### [What you need to do]
Return exactly the lines below, starting with the one that has "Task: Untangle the" and going on through the one that has "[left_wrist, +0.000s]".
Start of Source material
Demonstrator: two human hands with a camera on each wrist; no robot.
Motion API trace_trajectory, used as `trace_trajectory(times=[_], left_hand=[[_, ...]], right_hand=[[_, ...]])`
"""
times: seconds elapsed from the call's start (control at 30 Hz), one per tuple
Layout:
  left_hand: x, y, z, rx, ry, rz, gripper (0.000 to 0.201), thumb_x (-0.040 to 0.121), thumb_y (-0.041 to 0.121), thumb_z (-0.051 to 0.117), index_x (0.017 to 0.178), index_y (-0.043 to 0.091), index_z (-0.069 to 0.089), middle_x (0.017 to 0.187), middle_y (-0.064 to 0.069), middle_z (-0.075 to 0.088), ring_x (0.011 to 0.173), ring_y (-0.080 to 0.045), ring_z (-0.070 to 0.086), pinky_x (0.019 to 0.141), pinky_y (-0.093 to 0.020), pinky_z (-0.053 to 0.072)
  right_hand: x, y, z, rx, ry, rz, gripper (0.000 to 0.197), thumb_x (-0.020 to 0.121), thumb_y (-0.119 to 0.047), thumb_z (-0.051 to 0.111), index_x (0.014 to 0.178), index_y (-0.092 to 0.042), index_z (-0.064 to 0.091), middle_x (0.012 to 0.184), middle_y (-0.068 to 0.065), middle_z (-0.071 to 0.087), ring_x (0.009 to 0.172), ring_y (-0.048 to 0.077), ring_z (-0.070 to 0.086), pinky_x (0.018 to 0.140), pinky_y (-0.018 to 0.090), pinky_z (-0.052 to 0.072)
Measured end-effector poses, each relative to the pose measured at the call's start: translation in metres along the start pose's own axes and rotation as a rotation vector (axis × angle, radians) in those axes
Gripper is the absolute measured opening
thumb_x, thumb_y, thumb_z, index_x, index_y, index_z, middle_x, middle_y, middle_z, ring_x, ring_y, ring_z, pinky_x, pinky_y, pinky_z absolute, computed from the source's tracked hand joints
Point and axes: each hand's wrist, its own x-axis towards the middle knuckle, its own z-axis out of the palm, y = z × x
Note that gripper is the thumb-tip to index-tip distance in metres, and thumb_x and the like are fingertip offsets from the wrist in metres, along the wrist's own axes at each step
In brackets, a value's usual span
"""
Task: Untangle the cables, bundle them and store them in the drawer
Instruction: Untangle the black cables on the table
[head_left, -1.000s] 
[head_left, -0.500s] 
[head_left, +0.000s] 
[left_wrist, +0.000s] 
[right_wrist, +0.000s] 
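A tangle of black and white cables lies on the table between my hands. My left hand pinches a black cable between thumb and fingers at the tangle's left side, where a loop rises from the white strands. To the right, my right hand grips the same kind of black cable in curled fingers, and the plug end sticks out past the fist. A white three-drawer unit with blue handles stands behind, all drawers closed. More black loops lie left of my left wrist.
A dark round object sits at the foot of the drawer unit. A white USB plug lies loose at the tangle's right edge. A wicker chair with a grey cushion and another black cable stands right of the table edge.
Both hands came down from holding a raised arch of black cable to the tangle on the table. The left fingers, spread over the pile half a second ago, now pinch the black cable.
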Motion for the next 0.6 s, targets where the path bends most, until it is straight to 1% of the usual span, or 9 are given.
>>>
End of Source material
### [Solution to this problem]
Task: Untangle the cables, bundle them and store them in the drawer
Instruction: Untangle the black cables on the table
[head_left, -1.000s] 
[head_left, -0.500s] 
[head_left, +0.000s] 
[left_wrist, +0.000s] 

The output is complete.